To alleviate the situation, on behalf of the Cybertec development team, I’m really glad to announce a new bloat-painkiller called "pg_squeeze"! I myself, with my stereotypically calm Nordic temper, don’t usually get too excited by a piece of software, but this time as a day-to-day PostgreSQL user I must say that I’m really impressed - absolutely great piece of work! And also I wonder why nothing like that came about earlier.

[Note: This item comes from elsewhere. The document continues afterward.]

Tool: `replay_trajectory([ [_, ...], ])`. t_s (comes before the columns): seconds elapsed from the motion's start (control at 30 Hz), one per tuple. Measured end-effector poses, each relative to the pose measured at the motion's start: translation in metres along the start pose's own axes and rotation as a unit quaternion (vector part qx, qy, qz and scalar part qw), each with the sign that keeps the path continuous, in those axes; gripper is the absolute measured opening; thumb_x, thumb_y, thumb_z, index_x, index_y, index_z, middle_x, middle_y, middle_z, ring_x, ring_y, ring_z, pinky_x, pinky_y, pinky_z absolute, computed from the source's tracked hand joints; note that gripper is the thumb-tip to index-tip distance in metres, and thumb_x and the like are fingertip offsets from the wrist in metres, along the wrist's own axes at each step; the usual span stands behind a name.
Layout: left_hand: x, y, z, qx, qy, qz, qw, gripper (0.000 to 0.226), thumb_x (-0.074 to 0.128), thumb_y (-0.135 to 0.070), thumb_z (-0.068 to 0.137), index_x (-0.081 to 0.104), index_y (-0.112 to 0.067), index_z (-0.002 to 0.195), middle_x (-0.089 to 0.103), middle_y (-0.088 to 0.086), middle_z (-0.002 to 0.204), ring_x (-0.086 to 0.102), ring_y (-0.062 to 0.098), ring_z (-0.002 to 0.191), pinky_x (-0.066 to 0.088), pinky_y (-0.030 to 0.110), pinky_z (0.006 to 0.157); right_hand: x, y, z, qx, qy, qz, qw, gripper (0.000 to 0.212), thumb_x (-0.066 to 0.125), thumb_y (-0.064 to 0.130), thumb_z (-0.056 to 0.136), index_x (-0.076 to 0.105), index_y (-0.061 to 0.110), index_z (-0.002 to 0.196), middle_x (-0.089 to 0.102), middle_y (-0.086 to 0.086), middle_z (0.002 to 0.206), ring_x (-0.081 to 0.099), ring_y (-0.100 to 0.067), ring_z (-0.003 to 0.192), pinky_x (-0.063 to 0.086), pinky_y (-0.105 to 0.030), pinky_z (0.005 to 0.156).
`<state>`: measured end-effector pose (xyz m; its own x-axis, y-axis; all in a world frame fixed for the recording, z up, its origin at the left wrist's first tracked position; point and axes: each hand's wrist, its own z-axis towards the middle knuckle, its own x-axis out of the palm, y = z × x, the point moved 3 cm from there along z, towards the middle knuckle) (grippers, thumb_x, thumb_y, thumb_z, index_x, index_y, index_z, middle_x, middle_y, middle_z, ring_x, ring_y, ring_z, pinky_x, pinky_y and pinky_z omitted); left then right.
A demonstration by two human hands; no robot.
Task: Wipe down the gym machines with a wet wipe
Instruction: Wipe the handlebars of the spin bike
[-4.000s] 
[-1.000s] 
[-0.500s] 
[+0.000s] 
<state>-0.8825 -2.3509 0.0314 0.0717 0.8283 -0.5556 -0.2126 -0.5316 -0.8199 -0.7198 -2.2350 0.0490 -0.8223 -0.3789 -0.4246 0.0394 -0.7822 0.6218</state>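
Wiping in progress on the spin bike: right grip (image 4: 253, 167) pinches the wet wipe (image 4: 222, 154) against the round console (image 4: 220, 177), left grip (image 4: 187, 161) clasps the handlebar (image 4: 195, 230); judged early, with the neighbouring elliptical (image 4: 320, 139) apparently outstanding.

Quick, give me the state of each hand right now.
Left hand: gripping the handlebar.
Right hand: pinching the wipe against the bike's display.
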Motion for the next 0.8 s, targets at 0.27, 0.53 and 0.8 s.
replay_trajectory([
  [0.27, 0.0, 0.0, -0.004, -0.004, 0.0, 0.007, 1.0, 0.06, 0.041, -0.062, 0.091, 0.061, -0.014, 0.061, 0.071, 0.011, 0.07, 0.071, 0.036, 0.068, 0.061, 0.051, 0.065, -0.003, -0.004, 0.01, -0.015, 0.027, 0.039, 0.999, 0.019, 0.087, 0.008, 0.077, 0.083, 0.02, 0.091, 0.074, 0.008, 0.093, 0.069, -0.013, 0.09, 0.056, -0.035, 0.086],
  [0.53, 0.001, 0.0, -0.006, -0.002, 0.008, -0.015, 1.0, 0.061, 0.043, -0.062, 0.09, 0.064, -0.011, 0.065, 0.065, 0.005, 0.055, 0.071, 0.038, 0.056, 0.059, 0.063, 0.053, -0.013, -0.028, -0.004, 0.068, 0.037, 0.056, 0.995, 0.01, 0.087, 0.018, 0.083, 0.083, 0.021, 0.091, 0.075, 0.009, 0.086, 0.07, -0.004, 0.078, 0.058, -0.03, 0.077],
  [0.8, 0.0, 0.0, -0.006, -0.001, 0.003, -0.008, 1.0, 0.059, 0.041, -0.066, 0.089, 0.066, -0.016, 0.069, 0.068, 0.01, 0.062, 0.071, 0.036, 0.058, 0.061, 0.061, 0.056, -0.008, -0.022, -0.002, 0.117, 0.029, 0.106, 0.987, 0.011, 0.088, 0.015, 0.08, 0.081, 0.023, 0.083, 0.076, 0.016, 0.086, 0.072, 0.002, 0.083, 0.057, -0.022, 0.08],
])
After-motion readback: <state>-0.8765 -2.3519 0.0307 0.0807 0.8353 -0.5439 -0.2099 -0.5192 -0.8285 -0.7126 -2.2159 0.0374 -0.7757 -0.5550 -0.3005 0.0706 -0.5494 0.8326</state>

What does pg_squeeze do exactly?

pg_squeeze is a PostgreSQL extension implementing a background worker process (one per DB) that periodically monitors tables defined by the user and when it detects a table crossing the “bloat threshold”, it kicks in and rebuilds that table automatically! Rebuilding happens concurrently in the background with minimal storage and computational overhead due to using Postgres’ built-in replication slots together with logical decoding to extract possible table changes happening during the rebuild from XLOG. Bloat threshold is configurable and bloat ratio calculation is based on the free space map or under certain conditions based on concepts of “pgstattuple” extension. Additionally minimum table size can be set, with smaller tables being ignored. Additional requirement for the table to be considered for rebuilding is that they need to have a primary key or unique constraint defined.

Sample setup

# Download and install the extension

git clone …

export PGCONFIG=/usr/bin/pg_config       # point it to your desired Postgres installation

make && sudo make install

cat <<-EOF>> testcluster/postgresql.conf

wal_level=logical

max_replication_slots = 1

shared_preload_libraries = 'pg_squeeze'

EOF

pg_ctl -D  testcluster restart

psql -c “CREATE EXTENSION pg_squeeze”

psql -c “INSERT INTO squeeze.tables 

(tabschema, tabname, first_check) 

VALUES ('public', 'foo', now());”

psql -c “SELECT squeeze.start_worker()”    # PS! not needed when we define the list of “squeezed”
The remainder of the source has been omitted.